YOUR OBJECTIVE: Exactly the lines from the opening of the data through the line containing "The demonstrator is" should be reproduced, please, with nothing added.
INFORMATION SUPPLIED Start Marker
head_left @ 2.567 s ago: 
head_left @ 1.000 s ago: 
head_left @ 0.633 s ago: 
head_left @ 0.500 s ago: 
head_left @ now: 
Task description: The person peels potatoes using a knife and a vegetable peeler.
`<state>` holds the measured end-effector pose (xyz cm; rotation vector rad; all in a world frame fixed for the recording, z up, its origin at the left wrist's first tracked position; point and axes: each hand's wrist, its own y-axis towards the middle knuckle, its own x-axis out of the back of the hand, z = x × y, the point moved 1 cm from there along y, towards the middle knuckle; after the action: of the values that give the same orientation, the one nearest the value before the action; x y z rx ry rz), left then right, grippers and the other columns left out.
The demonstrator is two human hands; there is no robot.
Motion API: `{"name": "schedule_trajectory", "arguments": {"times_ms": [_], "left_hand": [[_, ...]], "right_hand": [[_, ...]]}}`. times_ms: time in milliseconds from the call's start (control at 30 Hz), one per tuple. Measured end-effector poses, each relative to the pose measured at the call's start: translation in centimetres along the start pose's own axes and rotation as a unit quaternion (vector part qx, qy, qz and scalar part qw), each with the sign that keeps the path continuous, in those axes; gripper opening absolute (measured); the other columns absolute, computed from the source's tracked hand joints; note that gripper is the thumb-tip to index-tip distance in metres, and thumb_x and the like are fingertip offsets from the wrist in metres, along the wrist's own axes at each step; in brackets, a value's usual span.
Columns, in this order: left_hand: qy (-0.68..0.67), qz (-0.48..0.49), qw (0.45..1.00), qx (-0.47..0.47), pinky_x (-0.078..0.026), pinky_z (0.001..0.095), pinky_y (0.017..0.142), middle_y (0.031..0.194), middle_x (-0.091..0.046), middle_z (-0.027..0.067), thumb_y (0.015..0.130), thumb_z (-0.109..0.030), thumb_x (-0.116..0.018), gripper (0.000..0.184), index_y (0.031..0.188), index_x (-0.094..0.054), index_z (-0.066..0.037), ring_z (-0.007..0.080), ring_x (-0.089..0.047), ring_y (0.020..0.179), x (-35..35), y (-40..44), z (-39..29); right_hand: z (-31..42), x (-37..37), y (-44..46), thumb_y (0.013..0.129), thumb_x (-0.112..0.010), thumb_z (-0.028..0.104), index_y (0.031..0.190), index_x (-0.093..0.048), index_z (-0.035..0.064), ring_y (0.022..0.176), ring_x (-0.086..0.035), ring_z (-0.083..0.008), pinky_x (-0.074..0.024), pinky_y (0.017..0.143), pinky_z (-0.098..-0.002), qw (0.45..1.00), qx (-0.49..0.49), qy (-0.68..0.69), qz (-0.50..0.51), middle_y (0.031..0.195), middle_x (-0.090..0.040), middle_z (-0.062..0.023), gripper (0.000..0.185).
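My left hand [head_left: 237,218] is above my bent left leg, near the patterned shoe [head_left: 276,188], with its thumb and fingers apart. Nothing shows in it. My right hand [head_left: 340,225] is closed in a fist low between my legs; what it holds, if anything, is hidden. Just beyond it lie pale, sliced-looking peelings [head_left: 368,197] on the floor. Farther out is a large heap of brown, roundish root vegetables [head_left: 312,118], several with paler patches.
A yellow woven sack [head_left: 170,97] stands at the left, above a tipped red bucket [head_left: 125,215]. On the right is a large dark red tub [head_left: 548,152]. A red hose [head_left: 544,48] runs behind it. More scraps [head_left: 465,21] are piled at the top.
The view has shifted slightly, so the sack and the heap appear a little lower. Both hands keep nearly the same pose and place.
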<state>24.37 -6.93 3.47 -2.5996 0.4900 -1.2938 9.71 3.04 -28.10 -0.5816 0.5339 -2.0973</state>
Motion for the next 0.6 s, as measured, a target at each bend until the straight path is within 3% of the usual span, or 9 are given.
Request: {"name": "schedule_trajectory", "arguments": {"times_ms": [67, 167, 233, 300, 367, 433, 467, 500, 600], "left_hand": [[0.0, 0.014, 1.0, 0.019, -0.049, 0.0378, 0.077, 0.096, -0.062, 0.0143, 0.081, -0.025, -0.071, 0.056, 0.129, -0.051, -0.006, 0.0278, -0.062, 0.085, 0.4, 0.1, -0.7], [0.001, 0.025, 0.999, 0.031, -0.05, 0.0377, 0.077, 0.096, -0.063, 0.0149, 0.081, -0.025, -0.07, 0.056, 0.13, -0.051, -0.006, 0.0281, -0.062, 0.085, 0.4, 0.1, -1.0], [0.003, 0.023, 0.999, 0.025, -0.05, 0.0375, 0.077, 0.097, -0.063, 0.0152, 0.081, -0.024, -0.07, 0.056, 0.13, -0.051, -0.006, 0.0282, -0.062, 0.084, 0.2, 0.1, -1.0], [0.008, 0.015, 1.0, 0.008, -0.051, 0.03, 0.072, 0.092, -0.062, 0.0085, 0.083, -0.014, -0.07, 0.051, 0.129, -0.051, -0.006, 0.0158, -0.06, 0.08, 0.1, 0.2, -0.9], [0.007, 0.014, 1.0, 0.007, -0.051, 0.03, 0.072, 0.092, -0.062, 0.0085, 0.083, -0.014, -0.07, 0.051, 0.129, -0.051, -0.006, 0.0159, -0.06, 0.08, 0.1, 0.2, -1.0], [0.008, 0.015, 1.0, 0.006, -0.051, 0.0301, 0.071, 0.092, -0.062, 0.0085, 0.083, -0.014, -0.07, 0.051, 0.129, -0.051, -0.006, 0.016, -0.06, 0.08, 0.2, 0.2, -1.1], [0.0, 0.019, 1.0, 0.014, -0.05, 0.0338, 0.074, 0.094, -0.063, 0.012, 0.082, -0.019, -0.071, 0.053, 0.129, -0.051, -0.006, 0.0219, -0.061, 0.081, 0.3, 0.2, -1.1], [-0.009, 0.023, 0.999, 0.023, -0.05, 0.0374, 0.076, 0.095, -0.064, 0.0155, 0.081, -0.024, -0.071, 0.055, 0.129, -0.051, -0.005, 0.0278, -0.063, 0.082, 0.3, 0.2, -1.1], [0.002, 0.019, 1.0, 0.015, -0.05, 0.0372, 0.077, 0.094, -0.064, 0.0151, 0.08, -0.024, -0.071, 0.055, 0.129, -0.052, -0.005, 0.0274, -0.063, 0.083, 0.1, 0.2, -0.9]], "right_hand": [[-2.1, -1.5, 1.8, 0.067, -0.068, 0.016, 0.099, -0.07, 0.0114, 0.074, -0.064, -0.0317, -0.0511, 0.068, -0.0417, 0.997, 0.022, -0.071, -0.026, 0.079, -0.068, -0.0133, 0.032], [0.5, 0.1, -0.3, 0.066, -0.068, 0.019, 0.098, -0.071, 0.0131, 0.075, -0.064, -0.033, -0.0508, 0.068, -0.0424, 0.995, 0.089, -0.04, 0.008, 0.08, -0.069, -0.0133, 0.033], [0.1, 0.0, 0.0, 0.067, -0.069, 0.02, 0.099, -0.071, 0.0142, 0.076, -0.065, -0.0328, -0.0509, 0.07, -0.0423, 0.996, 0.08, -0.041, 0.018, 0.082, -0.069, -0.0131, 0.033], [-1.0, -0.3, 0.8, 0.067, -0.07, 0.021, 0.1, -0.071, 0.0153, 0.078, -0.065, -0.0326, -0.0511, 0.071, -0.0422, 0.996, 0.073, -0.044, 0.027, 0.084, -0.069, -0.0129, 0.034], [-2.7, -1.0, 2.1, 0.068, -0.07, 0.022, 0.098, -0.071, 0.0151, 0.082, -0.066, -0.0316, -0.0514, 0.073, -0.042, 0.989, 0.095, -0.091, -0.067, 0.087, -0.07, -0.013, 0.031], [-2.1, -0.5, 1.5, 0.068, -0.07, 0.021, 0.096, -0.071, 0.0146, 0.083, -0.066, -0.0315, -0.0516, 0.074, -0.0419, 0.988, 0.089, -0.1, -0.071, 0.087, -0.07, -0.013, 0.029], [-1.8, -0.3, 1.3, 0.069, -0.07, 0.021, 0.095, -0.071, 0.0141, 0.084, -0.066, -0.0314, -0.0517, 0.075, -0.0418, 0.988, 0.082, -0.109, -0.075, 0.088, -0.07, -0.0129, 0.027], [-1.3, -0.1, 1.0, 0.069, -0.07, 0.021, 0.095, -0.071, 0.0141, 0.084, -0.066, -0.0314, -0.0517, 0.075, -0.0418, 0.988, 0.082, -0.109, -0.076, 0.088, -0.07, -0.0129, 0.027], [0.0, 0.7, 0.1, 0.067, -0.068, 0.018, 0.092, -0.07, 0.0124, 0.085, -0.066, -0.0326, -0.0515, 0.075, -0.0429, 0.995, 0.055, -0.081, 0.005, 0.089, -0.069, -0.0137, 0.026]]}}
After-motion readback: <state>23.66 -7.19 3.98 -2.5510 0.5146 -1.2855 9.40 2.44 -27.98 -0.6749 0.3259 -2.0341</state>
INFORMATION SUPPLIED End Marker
REPLY TO THE EXERCISE:
head_left @ 2.567 s ago: 
head_left @ 1.000 s ago: 
head_left @ 0.633 s ago: 
head_left @ 0.500 s ago: 
head_left @ now: 
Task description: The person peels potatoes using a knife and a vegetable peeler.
`<state>` holds the measured end-effector pose (xyz cm; rotation vector rad; all in a world frame fixed for the recording, z up, its origin at the left wrist's first tracked position; point and axes: each hand's wrist, its own y-axis towards the middle knuckle, its own x-axis out of the back of the hand, z = x × y, the point moved 1 cm from there along y, towards the middle knuckle; after the action: of the values that give the same orientation, the one nearest the value before the action; x y z rx ry rz), left then right, grippers and the other columns left out.
The demonstrator is two human hands; there is no robot.

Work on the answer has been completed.